### Task details:
Go through the data below and transcribe it exactly. Omit the images.

### Available data:

-----

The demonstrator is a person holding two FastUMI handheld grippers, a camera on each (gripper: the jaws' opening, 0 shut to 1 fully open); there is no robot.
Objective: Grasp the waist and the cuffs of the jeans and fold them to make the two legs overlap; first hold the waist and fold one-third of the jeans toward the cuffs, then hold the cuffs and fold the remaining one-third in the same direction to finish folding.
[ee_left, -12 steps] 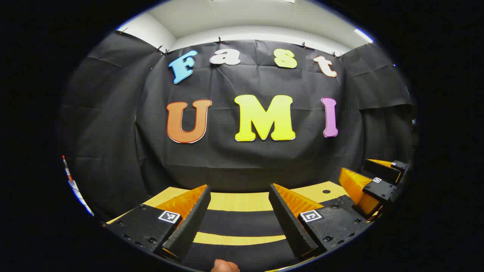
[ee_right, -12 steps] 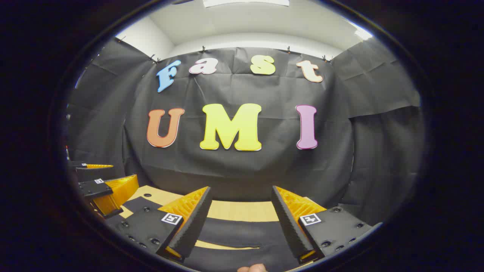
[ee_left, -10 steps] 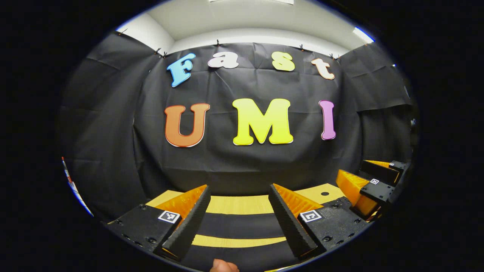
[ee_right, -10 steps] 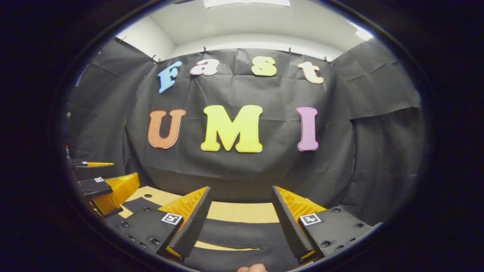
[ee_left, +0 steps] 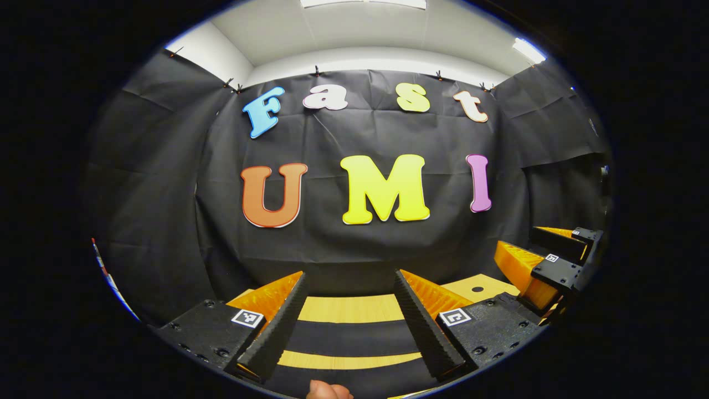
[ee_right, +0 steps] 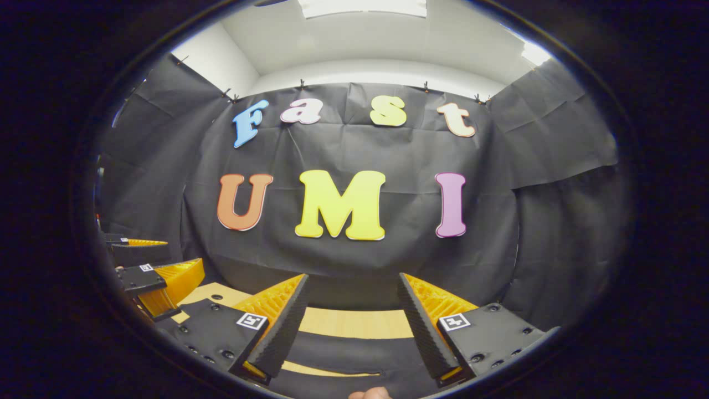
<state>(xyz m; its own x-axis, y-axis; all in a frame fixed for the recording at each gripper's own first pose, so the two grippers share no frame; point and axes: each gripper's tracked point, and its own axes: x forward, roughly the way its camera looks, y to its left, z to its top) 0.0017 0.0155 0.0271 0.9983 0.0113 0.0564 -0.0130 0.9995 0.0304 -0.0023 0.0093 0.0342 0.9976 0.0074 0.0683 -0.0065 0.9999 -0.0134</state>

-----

### Written response:
The demonstrator is a person holding two FastUMI handheld grippers, a camera on each (gripper: the jaws' opening, 0 shut to 1 fully open); there is no robot.
Objective: Grasp the waist and the cuffs of the jeans and fold them to make the two legs overlap; first hold the waist and fold one-third of the jeans toward the cuffs, then hold the cuffs and fold the remaining one-third in the same direction to finish folding.
[ee_left, -12 steps] 
[ee_right, -12 steps] 
[ee_left, -10 steps] 
[ee_right, -10 steps] 
[ee_left, +0 steps] 
[ee_right, +0 steps] 
<state>(xyz m; its own x-axis, y-axis; all in a frame fixed for the recording at each gripper's own first pose, so the two grippers share no frame; point and axes: each gripper's tracked point, and its own axes: x forward, roughly the way its camera looks, y to its left, z to its top) 0.0017 0.0155 0.0271 0.9983 0.0113 0.0564 -0.0130 0.9995 0.0304 -0.0023 0.0093 0.0342 0.9976 0.0074 0.0683 -0.0065 0.9999 -0.0134</state>

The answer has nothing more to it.